Dataset excerpts
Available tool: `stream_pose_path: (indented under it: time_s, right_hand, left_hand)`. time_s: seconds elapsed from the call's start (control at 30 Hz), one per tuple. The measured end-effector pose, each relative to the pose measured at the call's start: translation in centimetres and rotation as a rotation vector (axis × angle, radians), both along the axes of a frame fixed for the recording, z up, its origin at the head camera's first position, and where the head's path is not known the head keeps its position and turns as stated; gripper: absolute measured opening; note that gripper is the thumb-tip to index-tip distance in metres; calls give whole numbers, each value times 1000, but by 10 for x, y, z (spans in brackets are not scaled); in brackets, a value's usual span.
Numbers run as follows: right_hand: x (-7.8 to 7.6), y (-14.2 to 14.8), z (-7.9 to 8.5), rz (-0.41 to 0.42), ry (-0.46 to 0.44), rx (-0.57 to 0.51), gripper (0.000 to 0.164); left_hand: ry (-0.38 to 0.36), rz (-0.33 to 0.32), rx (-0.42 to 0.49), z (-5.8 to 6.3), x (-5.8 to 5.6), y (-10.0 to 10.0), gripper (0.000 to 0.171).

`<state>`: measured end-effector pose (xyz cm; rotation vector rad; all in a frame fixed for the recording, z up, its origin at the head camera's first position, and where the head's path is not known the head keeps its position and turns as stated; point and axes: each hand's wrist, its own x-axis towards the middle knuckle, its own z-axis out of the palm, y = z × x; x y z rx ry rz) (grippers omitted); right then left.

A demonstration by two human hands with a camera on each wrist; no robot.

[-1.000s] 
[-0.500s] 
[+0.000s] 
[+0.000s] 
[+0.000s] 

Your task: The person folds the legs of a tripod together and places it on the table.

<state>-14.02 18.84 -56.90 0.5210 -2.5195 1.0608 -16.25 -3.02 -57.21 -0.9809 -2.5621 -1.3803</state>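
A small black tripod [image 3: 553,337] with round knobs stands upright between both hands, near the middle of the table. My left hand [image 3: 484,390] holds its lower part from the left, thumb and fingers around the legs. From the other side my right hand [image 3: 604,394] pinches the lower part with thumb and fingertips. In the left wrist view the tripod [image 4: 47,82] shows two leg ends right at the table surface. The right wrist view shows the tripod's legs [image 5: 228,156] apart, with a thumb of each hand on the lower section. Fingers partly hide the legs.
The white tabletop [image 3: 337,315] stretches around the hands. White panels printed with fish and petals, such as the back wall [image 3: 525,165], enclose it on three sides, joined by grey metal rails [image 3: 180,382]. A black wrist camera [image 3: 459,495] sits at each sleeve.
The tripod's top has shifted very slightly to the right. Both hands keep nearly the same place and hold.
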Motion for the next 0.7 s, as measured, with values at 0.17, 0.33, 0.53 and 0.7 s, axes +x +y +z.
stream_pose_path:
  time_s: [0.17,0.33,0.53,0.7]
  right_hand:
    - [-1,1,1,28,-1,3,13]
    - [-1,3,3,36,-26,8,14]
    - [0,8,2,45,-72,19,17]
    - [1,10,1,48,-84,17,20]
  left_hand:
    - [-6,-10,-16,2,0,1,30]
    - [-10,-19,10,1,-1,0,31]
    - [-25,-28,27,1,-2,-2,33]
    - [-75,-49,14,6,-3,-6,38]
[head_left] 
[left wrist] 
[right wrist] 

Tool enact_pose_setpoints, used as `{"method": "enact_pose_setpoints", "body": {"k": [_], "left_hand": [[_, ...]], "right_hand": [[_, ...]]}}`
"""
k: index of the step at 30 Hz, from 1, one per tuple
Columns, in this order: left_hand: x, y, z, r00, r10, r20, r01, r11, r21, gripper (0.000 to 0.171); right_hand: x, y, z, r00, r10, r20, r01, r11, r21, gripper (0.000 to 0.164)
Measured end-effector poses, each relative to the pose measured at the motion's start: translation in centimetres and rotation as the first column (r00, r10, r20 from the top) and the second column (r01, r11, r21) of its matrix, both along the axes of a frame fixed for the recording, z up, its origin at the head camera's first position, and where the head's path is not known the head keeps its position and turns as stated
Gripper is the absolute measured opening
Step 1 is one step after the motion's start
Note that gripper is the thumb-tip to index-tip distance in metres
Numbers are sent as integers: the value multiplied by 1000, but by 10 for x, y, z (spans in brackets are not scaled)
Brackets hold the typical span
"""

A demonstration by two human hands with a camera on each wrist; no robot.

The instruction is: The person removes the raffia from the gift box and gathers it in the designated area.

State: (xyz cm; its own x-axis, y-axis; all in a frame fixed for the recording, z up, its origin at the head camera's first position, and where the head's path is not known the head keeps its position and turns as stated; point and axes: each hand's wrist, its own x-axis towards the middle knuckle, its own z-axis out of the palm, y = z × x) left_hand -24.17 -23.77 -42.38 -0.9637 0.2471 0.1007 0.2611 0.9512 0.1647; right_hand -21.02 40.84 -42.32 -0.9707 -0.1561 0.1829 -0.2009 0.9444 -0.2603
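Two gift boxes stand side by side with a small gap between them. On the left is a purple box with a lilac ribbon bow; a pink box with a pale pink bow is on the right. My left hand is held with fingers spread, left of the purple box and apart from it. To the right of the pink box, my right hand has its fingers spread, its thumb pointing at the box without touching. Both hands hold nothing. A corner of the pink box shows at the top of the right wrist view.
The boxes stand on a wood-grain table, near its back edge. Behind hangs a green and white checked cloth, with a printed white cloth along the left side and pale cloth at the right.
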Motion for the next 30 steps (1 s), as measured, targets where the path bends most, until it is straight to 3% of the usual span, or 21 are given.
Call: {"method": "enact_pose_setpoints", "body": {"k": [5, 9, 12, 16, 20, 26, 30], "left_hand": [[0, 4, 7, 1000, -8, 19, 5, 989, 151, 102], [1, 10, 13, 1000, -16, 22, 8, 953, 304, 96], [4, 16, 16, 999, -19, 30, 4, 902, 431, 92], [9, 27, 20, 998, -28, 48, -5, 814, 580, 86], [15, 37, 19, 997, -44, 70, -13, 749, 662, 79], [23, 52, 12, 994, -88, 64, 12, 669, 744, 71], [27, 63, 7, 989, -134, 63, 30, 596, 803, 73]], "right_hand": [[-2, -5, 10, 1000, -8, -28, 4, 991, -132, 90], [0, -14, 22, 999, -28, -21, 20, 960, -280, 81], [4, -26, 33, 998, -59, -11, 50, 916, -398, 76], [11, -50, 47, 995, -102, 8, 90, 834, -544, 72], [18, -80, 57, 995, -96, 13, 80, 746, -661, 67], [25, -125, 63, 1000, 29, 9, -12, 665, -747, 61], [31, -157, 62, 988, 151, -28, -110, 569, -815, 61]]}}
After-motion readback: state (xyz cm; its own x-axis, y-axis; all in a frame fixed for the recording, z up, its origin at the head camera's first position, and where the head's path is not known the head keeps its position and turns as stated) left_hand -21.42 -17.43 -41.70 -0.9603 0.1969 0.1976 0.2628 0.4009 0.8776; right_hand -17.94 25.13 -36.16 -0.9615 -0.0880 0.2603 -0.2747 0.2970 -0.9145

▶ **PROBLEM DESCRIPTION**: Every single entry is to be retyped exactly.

▶ **SOLVED PROBLEM**:
Available tool: `stream_pose_path: (indented under it: time_s, right_hand, left_hand)`. time_s: seconds elapsed from the call's start (control at 30 Hz), one per tuple. The measured end-effector pose, each relative to the pose measured at the call's start: translation in centimetres and rotation as a rotation vector (axis × angle, radians), both along the axes of a frame fixed for the recording, z up, its origin at the head camera's first position, and where the head's path is not known the head keeps its position and turns as stated; gripper: absolute measured opening; note that gripper is the thumb-tip to index-tip distance in metres; calls give whole numbers, each value times 1000, but by 10 for x, y, z (spans in brackets are not scaled); in brackets, a value's usual span.
Numbers run as follows: right_hand: x (-7.8 to 7.6), y (-14.2 to 14.8), z (-7.9 to 8.5), rz (-0.41 to 0.42), ry (-0.46 to 0.44), rx (-0.57 to 0.51), gripper (0.000 to 0.164); left_hand: ry (-0.38 to 0.36), rz (-0.33 to 0.32), rx (-0.42 to 0.49), z (-5.8 to 6.3), x (-5.8 to 5.6), y (-10.0 to 10.0), gripper (0.000 to 0.171).

`<state>`: measured end-effector pose (xyz cm; rotation vector rad; all in a frame fixed for the recording, z up, its origin at the head camera's first position, and where the head's path is not known the head keeps its position and turns as stated; point and axes: each hand's wrist, its own x-axis towards the middle knuckle, its own z-axis out of the palm, y = z × x; x y z rx ry rz) (grippers omitted); right then left.

A demonstration by two human hands with a camera on each wrist; no robot.

[-1.000s] 
[-0.500s] 
[+0.000s] 
[+0.000s] 
[+0.000s] 

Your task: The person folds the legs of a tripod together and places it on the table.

<state>-14.02 18.84 -56.90 0.5210 -2.5195 1.0608 -16.25 -3.02 -57.21 -0.9809 -2.5621 -1.3803</state>
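A small black tripod [image 3: 553,337] with round knobs stands upright between both hands, near the middle of the table. My left hand [image 3: 484,390] holds its lower part from the left, thumb and fingers around the legs. From the other side my right hand [image 3: 604,394] pinches the lower part with thumb and fingertips. In the left wrist view the tripod [image 4: 47,82] shows two leg ends right at the table surface. The right wrist view shows the tripod's legs [image 5: 228,156] apart, with a thumb of each hand on the lower section. Fingers partly hide the legs.
The white tabletop [image 3: 337,315] stretches around the hands. White panels printed with fish and petals, such as the back wall [image 3: 525,165], enclose it on three sides, joined by grey metal rails [image 3: 180,382]. A black wrist camera [image 3: 459,495] sits at each sleeve.
The tripod's top has shifted very slightly to the right. Both hands keep nearly the same place and hold.
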Motion for the next 0.7 s, as measured, with values at 0.17, 0.33, 0.53 and 0.7 s, axes +x +y +z.
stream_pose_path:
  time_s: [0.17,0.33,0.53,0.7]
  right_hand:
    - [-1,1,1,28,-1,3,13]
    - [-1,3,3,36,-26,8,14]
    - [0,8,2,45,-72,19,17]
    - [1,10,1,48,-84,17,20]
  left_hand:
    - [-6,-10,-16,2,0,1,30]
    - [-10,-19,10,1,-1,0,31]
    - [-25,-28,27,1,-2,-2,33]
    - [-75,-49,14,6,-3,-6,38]
[head_left] 
[left wrist] 
[right wrist] 

Tool enact_pose_setpoints, used as `{"method": "enact_pose_setpoints", "body": {"k": [_], "left_hand": [[_, ...]], "right_hand": [[_, ...]]}}`
"""
k: index of the step at 30 Hz, from 1, one per tuple
Columns, in this order: left_hand: x, y, z, r00, r10, r20, r01, r11, r21, gripper (0.000 to 0.171); right_hand: x, y, z, r00, r10, r20, r01, r11, r21, gripper (0.000 to 0.164)
Measured end-effector poses, each relative to the pose measured at the motion's start: translation in centimetres and rotation as the first column (r00, r10, r20 from the top) and the second column (r01, r11, r21) of its matrix, both along the axes of a frame fixed for the recording, z up, its origin at the head camera's first position, and where the head's path is not known the head keeps its position and turns as stated
Gripper is the absolute measured opening
Step 1 is one step after the motion's start
Note that gripper is the thumb-tip to index-tip distance in metres
Numbers are sent as integers: the value multiplied by 1000, but by 10 for x, y, z (spans in brackets are not scaled)
Brackets hold the typical span
"""

A demonstration by two human hands with a camera on each wrist; no robot.

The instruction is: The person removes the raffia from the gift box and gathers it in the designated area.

State: (xyz cm; its own x-axis, y-axis; all in a frame fixed for the recording, z up, its origin at the head camera's first position, and where the head's path is not known the head keeps its position and turns as stated; point and axes: each hand's wrist, its own x-axis towards the middle knuckle, its own z-axis out of the palm, y = z × x) left_hand -24.17 -23.77 -42.38 -0.9637 0.2471 0.1007 0.2611 0.9512 0.1647; right_hand -21.02 40.84 -42.32 -0.9707 -0.1561 0.1829 -0.2009 0.9444 -0.2603
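Two gift boxes stand side by side with a small gap between them. On the left is a purple box with a lilac ribbon bow; a pink box with a pale pink bow is on the right. My left hand is held with fingers spread, left of the purple box and apart from it. To the right of the pink box, my right hand has its fingers spread, its thumb pointing at the box without touching. Both hands hold nothing. A corner of the pink box shows at the top of the right wrist view.
The boxes stand on a wood-grain table, near its back edge. Behind hangs a green and white checked cloth, with a printed white cloth along the left side and pale cloth at the right.
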Motion for the next 30 steps (1 s), as measured, targets where the path bends most, until it is straight to 3% of the usual span, or 21 are given.
Call: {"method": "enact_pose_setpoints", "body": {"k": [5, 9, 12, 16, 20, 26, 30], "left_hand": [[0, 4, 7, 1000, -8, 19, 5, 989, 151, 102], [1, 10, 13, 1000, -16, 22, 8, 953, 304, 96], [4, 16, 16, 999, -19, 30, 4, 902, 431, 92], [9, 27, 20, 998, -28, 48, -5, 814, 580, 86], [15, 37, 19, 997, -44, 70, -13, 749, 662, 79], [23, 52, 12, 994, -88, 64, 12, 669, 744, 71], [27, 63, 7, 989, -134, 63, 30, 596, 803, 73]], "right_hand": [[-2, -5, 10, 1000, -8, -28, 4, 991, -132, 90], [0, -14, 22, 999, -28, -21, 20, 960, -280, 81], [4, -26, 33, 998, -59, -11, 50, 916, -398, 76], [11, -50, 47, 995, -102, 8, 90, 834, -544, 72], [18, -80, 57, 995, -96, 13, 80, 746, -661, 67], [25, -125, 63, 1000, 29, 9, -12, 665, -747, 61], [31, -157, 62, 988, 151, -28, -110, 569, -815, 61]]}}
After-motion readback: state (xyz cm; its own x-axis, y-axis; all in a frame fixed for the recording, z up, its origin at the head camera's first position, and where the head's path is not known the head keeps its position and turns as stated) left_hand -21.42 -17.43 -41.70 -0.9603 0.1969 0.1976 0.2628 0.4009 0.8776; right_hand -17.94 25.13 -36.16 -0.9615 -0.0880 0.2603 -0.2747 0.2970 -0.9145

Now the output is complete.